L’examen de la situation politique critique du Tchad par le Conseil de paix et de sécurité (CPS) de l’Union africaine (UA) débouche enfin sur une décision dont les dispositifs détonnent par leur ambigüité.
Un mois après la prise de pouvoir le 20 avril par un Conseil militaire de transition (CMT) de quinze généraux, présidé par un des fils du défunt président Idriss Déby Itno, l’UA, à travers son organe politique, a appelé jeudi 20 mai à une transition de 18 mois, débouchant sur des élections « libres, justes et crédibles. »
Dans sa décision, le CPS a « souligné l’impératif d’un processus de transition inclusif et consensuel au Tchad, dirigé par des civils, avec une séparation claire des rôles et des fonctions entre le gouvernement de transition et le Conseil militaire de transition (CMT). »
L’organe panafricain a également insisté sur « la nécessité absolue d’une transition vers un régime démocratique à réaliser dans les 18 mois », ajoutant qu’il « rejette catégoriquement toute forme de prolongation de la période de transition. »
Le CPS a mis l’accent sur le respect de ce délai « en affirmant catégoriquement qu’aucune forme d’extension de la période de transition prolongeant la restauration de l’ordre constitutionnel ne saurait être acceptable pour l’UA. »
Il a également exhorté le président intérimaire Mahamat Idriss Déby et les autres membres de la junte à respecter leur engagement de ne pas participer aux prochaines élections.
Un paragraphe du communiqué précise que les institutions devant prendre en charge le fonctionnement de l’État dans cette phase délicate devrait se faire sous le contrôle d’un « Conseil national de transition (CNT) […] avec un mandat clair et précis pour, entre autres, rédiger une nouvelle Constitution. »
Le communiqué du CPS mentionne aussi la requête de l’organisation continentale pour la tenue « d’un dialogue national inclusif et transparent et d’une réconciliation nationale […] sous les auspices du Premier ministre, dans les trois prochains mois. » Le document conclut en réitérant son attachement à « la promotion, la protection et la sauvegarde des droits de l’homme et des libertés fondamentales de tous les Tchadiens […] en particulier la liberté d’expression et de réunion pacifique. »
Manque de fermeté et pas de sanction
Les termes du communiqué – un prêchi-prêcha plein de contradictions – prouvent que l’UA a, sur le cas tchadien, du mal à appliquer son principe consistant à suspendre automatiquement et sanctionner les acteurs d’un coup d’État ou d’un changement anticonstitutionnel de gouvernement. Ce fut le cas vis-à-vis des putschistes maliens qui ont renversé le président Boubacar Keita en août 2020.
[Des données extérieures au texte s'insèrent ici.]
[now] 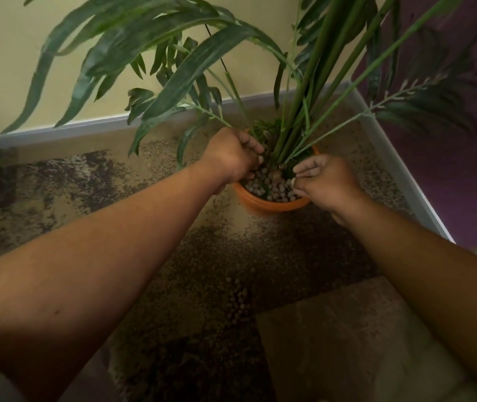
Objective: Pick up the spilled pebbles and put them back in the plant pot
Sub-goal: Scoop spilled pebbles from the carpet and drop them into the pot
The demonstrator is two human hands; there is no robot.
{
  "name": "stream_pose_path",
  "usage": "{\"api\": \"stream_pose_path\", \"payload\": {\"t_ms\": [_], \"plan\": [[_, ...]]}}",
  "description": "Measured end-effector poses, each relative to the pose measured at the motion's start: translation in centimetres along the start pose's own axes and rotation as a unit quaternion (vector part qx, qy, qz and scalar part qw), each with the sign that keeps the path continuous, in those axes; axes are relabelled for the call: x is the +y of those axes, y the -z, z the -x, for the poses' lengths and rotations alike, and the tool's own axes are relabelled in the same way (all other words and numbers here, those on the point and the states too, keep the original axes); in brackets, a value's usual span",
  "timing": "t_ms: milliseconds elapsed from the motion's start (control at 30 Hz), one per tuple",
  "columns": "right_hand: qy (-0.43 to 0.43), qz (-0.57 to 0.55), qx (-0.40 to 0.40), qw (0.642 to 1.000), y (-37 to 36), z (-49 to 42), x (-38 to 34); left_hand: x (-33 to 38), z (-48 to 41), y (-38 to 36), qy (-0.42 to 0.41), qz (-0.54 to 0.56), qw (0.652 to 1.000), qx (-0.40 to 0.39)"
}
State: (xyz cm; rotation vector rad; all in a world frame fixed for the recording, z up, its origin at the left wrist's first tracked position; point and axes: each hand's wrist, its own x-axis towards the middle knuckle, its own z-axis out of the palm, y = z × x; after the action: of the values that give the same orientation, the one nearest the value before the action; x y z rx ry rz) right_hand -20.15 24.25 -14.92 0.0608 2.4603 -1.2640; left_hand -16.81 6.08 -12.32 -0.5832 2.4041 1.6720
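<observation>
An orange plant pot (263, 205) stands on the carpet in the room's corner, with green stems rising from it and grey-brown pebbles (272, 185) on its soil. My left hand (232, 153) is over the pot's left rim, fingers curled down toward the pebbles. My right hand (322, 178) is over the right rim, fingers bunched together. Whether either hand holds pebbles is hidden by the fingers. A small heap of spilled pebbles (238, 303) lies on the carpet in front of the pot, between my forearms.
Long drooping leaves (173, 62) hang over the pot from above. A white skirting board (399, 169) runs along the purple wall on the right and the cream wall at the back. The carpet (57, 181) is patterned beige and dark brown.
</observation>
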Motion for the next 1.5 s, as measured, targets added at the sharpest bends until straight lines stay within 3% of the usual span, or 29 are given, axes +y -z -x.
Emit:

Les considérations sécuritaires mises en avant par certains pays voisins, confrontés aux attaques terroristes (Nigeria, Niger), et le « club des autoritaires » proches de la famille Déby Itno dont Denis Sassou Nguesso du Congo et Paul Biya du Cameroun, ont permis aux membres de la junte d’éviter la mise au ban. Mais l’institution panafricaine a, une fois de plus, manqué l’opportunité de consolider sa crédibilité et de confirmer son rôle d’actrice majeure de résolution de crises politiques au sein des pays membres.
Sa réputation, déjà mal en point, a pris un coup supplémentaire venant du Nord. Le Parlement européen a décidé le même jour d’adopter une résolution condamnant la prise du pouvoir par la junte et la suspension de la Constitution. L’institution européenne demande « au Conseil militaire de transition d’assurer un retour sans entrave et rapide à l’ordre constitutionnel et de veiller au respect des valeurs démocratiques. »
La résolution a été votée par 635 voix sur 693. « Nous serons vigilants à ce que la diplomatie européenne s’emploie à convaincre ses partenaires tchadiens d’honorer leurs droits démocratiques », a averti l’eurodéputé écologiste français Mounir Satouri.
Il est clair que, sans pressions extérieures, cette junte n’aura aucun intérêt à s’effacer et favoriser l’émergence d’un pouvoir civil et démocratique. Profitant des tergiversations panafricaines, elle plante activement le décor de sa pérennisation en s’entourant de fidèles serviteurs du président Idriss Déby Itno, tué lors d’un affrontement contre les rebelles du FACT, le 19 avril dernier.